Input data below:

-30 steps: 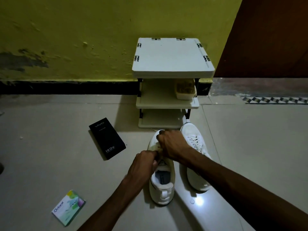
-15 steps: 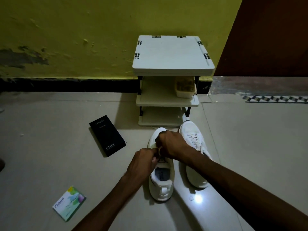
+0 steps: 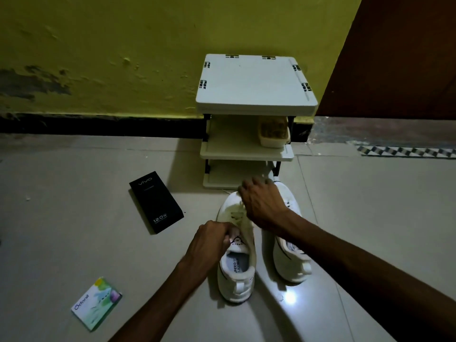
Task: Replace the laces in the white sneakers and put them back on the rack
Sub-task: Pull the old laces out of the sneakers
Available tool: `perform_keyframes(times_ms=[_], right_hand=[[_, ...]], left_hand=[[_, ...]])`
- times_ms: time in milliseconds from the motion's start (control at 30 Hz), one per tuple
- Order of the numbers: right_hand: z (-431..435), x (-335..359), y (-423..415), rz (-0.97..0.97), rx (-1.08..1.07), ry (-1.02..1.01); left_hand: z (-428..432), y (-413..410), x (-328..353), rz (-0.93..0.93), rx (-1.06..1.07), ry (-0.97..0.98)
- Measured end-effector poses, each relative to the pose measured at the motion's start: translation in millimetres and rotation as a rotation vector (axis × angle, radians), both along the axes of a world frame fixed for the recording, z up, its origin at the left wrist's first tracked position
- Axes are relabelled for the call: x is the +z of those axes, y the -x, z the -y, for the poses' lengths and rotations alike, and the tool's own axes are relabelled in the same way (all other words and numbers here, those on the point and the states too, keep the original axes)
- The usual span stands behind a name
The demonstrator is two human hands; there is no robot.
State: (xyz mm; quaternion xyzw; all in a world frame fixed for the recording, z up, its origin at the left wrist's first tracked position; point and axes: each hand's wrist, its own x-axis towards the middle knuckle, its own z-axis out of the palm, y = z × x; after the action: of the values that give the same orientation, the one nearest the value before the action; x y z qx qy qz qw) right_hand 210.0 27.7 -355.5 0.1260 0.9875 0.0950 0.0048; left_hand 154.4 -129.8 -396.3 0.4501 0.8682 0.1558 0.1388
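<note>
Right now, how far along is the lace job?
Done: nothing I can confirm. In hand: left hand pinches one sneaker at its tongue, right hand over its laces, grip hidden. Left: finish lacing, then both sneakers onto the rack; the other sneaker sits beside it on the floor.

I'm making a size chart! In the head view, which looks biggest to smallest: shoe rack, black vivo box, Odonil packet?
1. shoe rack
2. black vivo box
3. Odonil packet
The last two look close, and the packet lies nearer the camera, so that order is unsure.
</note>
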Motion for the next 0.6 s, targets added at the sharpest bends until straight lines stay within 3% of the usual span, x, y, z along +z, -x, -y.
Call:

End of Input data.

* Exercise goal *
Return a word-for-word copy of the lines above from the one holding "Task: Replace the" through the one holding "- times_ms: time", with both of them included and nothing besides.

* Response to this task *
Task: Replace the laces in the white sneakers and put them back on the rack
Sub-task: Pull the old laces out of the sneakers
Available tool: `perform_keyframes(times_ms=[_], right_hand=[[_, ...]], left_hand=[[_, ...]])`
- times_ms: time in milliseconds from the motion's start (control at 30 Hz), one per tuple

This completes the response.